Images should be left out, and everything else in the listing reproduced exactly.
===
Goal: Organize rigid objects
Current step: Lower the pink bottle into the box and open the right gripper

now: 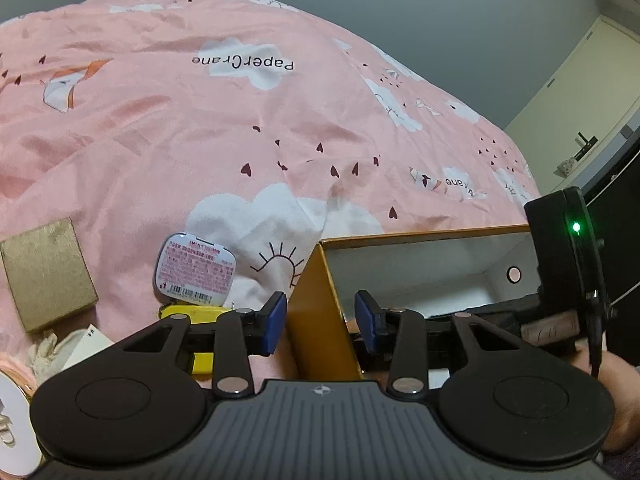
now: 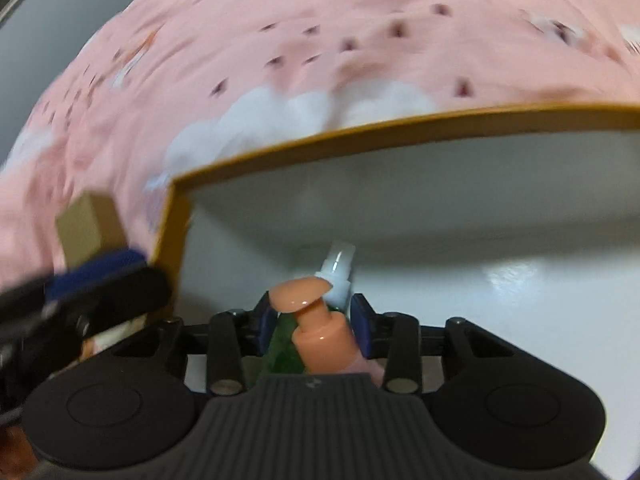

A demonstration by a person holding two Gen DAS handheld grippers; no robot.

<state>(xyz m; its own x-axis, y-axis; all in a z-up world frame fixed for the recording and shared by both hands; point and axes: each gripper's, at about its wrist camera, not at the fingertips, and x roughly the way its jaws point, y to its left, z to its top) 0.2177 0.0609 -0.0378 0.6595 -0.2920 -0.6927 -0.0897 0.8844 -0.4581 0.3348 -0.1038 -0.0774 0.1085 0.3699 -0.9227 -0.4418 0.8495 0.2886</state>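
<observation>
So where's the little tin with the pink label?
In the left wrist view the tin lies on the pink blanket, between the gold box on its left and the orange box on its right.

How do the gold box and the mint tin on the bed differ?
The gold box is plain, matte and square-cornered; the tin is white-rimmed with rounded corners and a pink printed label with a barcode. The box looks larger and thicker than the flat tin. Both lie on the pink bedspread, outside the orange box.
</observation>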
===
▶ **Answer area**
Goal: Organize rigid objects
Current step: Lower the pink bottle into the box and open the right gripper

now: 
now: 

A demonstration by a person holding two Gen DAS handheld grippers; no robot.

<state>(xyz m; its own x-axis, y-axis; all in a z-up world frame fixed for the recording and shared by both hands; point and axes: each gripper's, at about its wrist camera, not at the fingertips, and x roughly the way its jaws point, y to its left, z to its top) 0.2177 0.0609 -0.0378 0.6595 -0.2920 -0.6927 -0.0897 0.8844 -0.4581 0.3348 -0.1038 -0.0774 0.1085 0.3699 -0.9227 -0.4418 0.8495 0.2886</state>
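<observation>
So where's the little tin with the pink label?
In the left wrist view the tin lies on the pink blanket, between the gold box on its left and the orange box on its right.

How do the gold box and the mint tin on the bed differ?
The gold box is plain, matte and square-cornered; the tin is white-rimmed with rounded corners and a pink printed label with a barcode. The box looks larger and thicker than the flat tin. Both lie on the pink bedspread, outside the orange box.
</observation>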

The answer given here is complete.